Ada beberapa daerah yang memerlukan pendampingan khusus untuk melaksanakan pilkada langsung karena kondisi daerah yang belum memadai dari sisi sumber daya manusia (pemilih), kondisi sosiokultural, dan keuangan daerahnya. Dan, bukan berarti pilkada di daerah-daerah digelar tidak langsung.
Kesalahan berpikir
Solusi mengatasi dampak buruk pilkada langsung bukan mengubah sistem, melainkan perbaikan detail di sejumlah aspek. Misalnya, meniadakan politik uang, yang solusinya pengawasan lebih ketat, penambahan jumlah Panwas, serta calon yang harus diaudit kekayaannya oleh Pusat Pelaporan dan Analisis Transaksi Keuangan (PPATK) dan Komisi Pemberantasan Korupsi.

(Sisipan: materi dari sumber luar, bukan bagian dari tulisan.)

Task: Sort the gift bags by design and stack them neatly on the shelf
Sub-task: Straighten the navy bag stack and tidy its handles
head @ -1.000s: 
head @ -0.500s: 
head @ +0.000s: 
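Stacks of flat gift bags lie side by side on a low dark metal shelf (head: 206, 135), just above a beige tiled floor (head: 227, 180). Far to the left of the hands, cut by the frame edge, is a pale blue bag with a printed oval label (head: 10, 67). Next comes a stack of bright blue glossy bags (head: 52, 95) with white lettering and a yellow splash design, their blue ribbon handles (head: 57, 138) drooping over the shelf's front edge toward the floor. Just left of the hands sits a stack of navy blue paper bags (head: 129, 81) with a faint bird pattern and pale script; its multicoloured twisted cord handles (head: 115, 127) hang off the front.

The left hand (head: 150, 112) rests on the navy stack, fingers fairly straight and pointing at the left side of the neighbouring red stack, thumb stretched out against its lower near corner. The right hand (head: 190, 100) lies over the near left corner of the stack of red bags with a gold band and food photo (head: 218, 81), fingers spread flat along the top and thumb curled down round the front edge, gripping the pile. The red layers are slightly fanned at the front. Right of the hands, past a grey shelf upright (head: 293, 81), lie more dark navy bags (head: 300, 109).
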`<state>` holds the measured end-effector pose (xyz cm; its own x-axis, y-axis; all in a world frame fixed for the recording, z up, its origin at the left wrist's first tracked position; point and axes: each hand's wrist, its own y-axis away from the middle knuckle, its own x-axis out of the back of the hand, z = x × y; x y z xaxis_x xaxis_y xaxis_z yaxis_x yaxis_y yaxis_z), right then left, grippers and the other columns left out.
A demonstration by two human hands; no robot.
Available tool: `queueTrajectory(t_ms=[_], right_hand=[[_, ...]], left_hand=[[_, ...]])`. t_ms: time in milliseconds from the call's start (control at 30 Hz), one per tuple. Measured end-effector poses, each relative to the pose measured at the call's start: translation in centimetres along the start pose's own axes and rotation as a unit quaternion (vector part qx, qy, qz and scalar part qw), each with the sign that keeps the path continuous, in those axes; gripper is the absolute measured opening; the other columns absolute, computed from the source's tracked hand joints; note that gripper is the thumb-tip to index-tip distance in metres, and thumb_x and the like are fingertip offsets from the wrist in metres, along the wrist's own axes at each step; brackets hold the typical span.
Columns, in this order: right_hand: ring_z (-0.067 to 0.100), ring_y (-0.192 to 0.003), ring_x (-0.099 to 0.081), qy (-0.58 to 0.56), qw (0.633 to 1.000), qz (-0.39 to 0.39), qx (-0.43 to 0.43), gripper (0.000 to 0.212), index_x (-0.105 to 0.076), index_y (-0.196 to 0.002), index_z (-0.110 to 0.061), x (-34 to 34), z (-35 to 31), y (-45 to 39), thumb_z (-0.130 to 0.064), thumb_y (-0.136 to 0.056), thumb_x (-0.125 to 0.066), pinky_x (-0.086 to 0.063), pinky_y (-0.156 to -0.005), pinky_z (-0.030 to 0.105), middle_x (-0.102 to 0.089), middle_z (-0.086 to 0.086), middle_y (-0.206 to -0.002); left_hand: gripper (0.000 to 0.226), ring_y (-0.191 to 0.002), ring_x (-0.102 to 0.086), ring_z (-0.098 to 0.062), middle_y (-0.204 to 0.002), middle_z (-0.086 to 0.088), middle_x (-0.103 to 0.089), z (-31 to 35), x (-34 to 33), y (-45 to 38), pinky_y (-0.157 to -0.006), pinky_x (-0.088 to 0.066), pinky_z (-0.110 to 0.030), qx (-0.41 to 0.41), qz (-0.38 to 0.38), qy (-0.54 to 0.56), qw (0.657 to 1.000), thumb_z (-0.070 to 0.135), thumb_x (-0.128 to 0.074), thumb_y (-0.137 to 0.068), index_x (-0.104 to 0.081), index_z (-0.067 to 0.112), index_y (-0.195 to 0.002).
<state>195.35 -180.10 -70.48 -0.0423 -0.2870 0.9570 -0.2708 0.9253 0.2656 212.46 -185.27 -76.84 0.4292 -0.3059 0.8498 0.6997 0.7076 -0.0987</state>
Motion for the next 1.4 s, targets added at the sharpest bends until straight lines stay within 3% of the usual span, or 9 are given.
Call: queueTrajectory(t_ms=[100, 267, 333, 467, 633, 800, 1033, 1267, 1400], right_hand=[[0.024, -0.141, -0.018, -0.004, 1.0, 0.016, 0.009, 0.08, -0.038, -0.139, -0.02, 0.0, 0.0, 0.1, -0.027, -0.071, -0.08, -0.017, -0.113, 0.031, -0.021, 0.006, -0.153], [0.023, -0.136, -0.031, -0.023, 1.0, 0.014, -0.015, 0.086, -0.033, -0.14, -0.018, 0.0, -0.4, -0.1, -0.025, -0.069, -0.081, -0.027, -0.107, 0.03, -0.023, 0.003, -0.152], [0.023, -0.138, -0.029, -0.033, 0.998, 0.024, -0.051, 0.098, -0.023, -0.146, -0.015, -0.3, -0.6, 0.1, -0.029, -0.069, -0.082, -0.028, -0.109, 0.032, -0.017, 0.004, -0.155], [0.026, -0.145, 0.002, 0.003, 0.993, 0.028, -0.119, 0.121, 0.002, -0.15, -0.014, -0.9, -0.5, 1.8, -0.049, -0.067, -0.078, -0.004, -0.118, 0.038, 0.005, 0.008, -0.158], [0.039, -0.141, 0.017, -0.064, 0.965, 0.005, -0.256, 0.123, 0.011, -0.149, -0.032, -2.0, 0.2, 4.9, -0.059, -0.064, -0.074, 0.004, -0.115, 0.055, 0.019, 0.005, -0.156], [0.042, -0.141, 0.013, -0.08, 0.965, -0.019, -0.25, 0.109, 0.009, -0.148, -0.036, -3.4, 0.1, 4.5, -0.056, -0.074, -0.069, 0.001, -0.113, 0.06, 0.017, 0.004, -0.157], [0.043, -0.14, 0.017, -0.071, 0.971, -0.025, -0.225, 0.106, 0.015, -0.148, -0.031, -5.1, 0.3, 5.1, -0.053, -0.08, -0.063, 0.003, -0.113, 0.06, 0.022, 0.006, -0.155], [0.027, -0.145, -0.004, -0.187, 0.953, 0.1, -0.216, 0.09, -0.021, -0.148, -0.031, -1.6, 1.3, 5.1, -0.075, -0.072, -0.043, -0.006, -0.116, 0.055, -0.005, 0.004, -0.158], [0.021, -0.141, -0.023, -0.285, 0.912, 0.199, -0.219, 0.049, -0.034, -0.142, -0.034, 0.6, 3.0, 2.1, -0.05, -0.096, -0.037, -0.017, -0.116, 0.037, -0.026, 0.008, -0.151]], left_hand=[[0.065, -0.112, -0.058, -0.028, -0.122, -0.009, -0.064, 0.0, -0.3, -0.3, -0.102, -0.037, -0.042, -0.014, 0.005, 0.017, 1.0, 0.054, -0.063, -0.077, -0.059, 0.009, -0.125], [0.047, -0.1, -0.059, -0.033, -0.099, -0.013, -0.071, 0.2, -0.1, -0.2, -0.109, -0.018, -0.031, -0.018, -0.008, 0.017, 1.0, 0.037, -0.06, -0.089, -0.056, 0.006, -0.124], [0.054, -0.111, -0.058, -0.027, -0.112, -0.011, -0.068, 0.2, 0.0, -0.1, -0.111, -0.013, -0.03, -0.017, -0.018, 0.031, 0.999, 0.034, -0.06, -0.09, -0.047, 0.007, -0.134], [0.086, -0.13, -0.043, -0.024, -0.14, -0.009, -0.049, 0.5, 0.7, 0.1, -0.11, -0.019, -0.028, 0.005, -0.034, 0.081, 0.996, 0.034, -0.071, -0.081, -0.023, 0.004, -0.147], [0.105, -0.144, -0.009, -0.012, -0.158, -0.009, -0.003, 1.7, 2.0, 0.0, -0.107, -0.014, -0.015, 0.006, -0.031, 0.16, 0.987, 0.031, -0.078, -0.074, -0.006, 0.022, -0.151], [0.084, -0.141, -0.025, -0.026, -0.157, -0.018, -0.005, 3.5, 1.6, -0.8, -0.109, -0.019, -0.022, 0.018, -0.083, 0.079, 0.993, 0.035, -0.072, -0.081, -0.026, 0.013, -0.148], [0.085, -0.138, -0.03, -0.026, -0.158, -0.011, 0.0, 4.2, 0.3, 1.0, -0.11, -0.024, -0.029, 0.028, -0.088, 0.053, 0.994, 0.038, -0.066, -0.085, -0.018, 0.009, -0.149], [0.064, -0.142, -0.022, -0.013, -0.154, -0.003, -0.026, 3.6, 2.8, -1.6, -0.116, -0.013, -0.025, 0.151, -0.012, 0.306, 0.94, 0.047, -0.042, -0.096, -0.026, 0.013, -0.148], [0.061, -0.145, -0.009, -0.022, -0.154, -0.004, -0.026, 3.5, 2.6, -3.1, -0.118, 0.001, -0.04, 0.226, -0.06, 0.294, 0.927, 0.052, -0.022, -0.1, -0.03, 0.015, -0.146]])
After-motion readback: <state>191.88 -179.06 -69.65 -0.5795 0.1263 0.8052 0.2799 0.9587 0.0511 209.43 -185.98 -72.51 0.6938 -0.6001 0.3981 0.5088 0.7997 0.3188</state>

”Ini kesalahan berpikir. Faktanya, DPRD adalah aktor paling korup kedua setelah swasta. Tapi, justru pilkada kita digantungkan pada para elite di DPRD. Kita gelisah soal politik uang, tetapi kita tak membenahi tata kelola dana politik partai, tak mengatur tegas politik uang, tetapi malah mengubah sistem”
Praktik uang mahar pencalonan yang diakibatkan minimnya pendekatan ideologis dalam memilih kandidat, misalnya, dijawab dengan keharusan partai mengumumkan calon yang akan diusung sejak dua tahun sebelum didaftarkan. Selama dua tahun itu, partai dapat meningkatkan kapasitas calon yang diusungnya.
Direktur Eksekutif Perkumpulan untuk Pemilu dan Demokrasi Titi Anggraini mengatakan, solusi mengubah sistem pemilihan langsung adalah solusi jalan pintas, tak akan menjawab persoalan mendasar politik berbiaya tinggi dan korupsi politik.
”Ini kesalahan berpikir. Faktanya, DPRD adalah aktor paling korup kedua setelah swasta. Tapi, justru pilkada kita digantungkan pada para elite di DPRD. Kita gelisah soal politik uang, tetapi kita tak membenahi tata kelola dana politik partai, tak mengatur tegas politik uang, tetapi malah mengubah sistem,” tutur Titi.